Gary nodded and followed his wife out the door and the short steps to Faustina’s room.

“Already awake, big brother, so don’t ask!” she called as they tried to creep in quietly.

Without a word Henge pivoted about to go back out and next door to where she had placed the food next to the scrounged microwave oven.  Gary looked first at his sister’s vitals on the screen – good – then to the nurse.  A curt nod.

“And how do you think you feel, dear little sister?” he asked with only a deliberate hint of condescension, which she caught.

“I’m well enough to lead an army!” she first yelled at him, coming up off her pillow a few inches.  She fell back.  “In a day or two…”

“And just where, little general,” he leaned down to lightly kiss her forehead, “do you plan on going next?  Now that Knoxville has a port, we are at peace, you know.”

Unable to reach up and push the little bit of hair she still had out of her right eye, she blew at it with her mouth.  Gary moved it away, ignoring the not-quite-contemptuous look from the broken girl in a hospital bed.

“Savannah is just the beginning for me; for us,” she winced slightly.  Seeing her brother about to issue an order to the nurse, she cut in.  “And, NO, Brother!  No narcotics!  I’ll deal with pain as best I can!  I can’t… can’t have them clouding my mind any longer…”

The nurse looked a question.  Gary politely dismissed him.  So as not to be looming above her he again rolled the little stool over and sat.

“I once,” he began softly, hoping it would calm her down, “told the then-First Councilman, MacRae, that all we wanted was peace; to be let alone.”
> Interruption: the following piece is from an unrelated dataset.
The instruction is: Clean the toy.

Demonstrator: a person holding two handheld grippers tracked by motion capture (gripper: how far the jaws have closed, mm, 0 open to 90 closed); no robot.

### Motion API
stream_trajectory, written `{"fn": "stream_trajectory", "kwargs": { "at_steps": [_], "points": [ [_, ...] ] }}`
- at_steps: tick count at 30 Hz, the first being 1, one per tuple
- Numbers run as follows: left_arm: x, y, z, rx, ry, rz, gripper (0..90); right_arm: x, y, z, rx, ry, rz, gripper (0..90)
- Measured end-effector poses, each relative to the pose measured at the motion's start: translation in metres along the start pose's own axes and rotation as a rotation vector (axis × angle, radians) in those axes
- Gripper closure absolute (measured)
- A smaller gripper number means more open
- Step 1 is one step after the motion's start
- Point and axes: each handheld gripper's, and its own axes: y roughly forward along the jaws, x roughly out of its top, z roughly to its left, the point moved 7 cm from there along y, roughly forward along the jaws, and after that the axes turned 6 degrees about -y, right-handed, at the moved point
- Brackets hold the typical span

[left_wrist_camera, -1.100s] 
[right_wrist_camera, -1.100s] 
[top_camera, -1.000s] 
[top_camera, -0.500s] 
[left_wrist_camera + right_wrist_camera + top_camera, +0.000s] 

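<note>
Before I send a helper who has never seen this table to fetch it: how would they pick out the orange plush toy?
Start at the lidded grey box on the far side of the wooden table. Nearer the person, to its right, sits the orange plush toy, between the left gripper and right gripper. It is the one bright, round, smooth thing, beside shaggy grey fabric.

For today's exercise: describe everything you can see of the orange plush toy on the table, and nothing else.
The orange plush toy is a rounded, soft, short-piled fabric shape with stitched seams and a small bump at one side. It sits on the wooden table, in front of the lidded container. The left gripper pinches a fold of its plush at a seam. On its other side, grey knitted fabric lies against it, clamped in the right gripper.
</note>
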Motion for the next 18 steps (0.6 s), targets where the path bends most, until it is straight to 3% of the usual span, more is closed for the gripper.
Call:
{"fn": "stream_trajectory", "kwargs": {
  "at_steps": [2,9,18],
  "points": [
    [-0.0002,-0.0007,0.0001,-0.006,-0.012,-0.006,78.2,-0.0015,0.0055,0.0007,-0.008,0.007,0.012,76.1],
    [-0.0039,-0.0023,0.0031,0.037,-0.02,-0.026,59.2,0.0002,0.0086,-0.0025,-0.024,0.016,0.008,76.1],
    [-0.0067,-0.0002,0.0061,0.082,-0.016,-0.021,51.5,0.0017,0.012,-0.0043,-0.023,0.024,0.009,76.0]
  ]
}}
“You’re an idiot,” he sister said politely, blinking away the tears of her pain.  “There’s no such thing.  I’m going to remake the world.”

“Given that – ” he began.

“Dinner!” Faustina cried as Henge came back into the room with a tray.  “Thank you, sister!  Go away and do doctor things somewhere else, brother!  Let my sister feed me!”
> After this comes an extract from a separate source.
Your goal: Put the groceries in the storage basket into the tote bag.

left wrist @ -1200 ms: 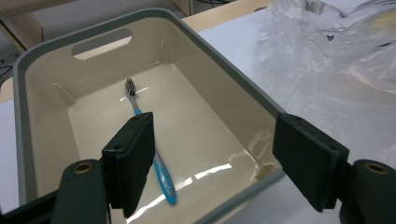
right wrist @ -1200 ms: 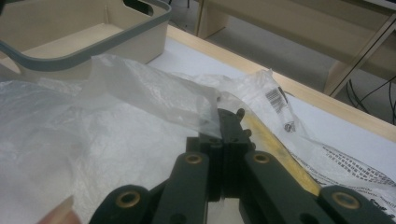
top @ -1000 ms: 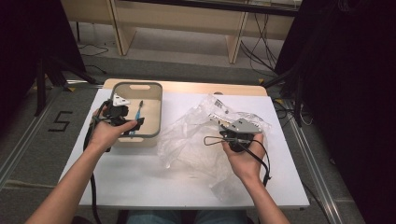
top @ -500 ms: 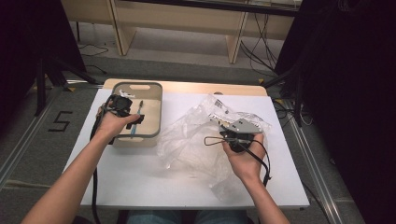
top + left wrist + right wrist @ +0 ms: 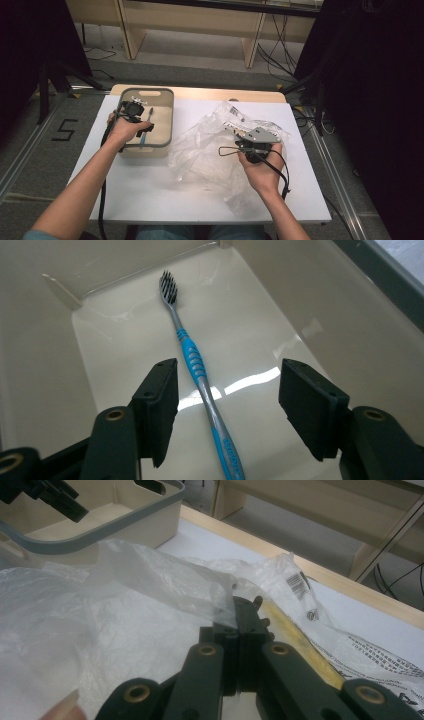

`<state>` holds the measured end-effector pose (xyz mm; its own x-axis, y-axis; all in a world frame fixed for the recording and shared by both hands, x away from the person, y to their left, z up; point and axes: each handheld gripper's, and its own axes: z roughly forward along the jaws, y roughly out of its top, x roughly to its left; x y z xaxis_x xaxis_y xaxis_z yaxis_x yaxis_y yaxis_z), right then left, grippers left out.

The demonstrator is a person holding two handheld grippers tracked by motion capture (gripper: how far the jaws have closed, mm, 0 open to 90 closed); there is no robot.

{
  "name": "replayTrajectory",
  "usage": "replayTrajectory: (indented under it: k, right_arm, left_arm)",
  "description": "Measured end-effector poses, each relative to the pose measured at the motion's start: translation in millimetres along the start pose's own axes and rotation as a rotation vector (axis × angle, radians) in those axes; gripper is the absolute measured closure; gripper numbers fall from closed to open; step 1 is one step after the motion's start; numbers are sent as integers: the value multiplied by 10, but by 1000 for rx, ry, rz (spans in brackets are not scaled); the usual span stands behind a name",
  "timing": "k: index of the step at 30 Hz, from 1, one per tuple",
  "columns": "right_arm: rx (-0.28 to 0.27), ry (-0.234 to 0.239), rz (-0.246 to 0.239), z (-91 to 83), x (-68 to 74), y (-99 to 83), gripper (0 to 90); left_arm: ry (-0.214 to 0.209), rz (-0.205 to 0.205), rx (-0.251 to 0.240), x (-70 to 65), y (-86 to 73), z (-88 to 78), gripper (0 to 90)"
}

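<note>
The toothbrush (image 5: 197, 369) lies flat in the bin (image 5: 165, 117) at the table's far left, its long axis running away from the wide-open left gripper (image 5: 227, 407), bristles far. The right gripper (image 5: 239, 630) is clamped on the plastic bag (image 5: 125, 625).

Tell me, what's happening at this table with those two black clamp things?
A person holds a gripper in each hand. The left gripper is open inside a beige bin, its jaws either side of a blue toothbrush lying on the bin's floor. The right gripper is shut on a crumpled clear plastic bag spread on the white table.
</note>
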<state>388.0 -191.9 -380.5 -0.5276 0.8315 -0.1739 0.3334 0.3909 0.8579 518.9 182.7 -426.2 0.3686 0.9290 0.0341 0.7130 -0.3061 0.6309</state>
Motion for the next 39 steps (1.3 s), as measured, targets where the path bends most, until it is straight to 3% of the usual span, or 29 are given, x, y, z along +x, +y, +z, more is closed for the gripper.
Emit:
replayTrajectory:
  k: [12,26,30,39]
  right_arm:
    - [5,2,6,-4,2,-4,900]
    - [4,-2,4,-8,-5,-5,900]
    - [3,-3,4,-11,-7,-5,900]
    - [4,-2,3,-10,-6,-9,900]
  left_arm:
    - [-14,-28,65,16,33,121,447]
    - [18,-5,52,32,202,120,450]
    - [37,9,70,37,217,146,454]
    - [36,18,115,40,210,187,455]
Gary stood without a word and took the medical clipboard from the foot of her bed.  When his eyes met Henge’s they both understood:  both each other and his little sister’s unlimited desire to remake the world.  He paused just as he passed his wife.
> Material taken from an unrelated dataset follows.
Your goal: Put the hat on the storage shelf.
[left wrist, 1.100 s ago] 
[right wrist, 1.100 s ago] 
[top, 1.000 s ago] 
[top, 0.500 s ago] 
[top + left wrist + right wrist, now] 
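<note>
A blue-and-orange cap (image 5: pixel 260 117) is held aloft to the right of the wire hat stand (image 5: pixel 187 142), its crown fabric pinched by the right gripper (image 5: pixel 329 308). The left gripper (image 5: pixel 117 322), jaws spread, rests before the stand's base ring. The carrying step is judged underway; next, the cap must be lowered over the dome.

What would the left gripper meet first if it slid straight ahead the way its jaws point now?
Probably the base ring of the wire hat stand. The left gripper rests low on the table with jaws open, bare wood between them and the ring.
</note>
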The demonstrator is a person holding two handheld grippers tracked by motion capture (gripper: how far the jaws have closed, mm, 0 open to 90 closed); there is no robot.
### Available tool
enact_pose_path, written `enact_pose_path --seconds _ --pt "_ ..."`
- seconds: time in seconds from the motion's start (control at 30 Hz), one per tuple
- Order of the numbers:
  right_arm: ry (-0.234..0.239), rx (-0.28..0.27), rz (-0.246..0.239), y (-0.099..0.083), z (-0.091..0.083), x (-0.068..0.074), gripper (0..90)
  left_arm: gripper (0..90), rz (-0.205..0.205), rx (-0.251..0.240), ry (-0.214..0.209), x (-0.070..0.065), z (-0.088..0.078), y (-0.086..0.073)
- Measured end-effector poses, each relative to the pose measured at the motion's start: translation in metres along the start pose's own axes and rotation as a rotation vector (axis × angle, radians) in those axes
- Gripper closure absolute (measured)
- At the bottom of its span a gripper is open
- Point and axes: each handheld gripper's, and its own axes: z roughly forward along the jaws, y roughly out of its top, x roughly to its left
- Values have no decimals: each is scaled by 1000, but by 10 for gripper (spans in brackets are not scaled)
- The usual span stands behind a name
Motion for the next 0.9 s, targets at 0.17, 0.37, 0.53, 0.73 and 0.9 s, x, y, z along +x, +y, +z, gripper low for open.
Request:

“Dorina will need to assess you again this night,” he said flatly, taking the tablet from his coat’s breast pocket and placing onto the tray held by his beloved.  “This is promethazine, to help you sleep.  If you wake up with signal, you most likely will die again.  I won’t have that.”

He paused in the doorway.

“I won’t have that, little sister.”  He was gone.

Henge watched Faustina suppress a sigh.

“He loves you so much,” Henge said, placing the tray on the mobile table and getting ready to feed her.

“He’s blind to the future,” Faustina replied.

“You speak as if there is only one,” her sister-in-law replied.  “My family knows that is not true.”

“There is only one.  For me.” Faustina declared.  “What did you bring me this time?”

Henge explained.  She broke off a little piece of the cheese and popped it into Faustina’s mouth.

“How’s that?” she asked.

“Gut!” she mumbled.

“With my husband out of the room,” Henge looked sly, “would you like to tell your next story while you eat?  I promise not to judge you!”

She watched Faustina laugh on and on.

“You guys are the best!  So much better than humans!” she crowed.

Henge ignored the slight.

“Where were we?  Oh!  Breaking camp!  My first real battle!” Faustina said, her eyes almost glowing as Henge put a spoonful of soup into her sister’s mouth.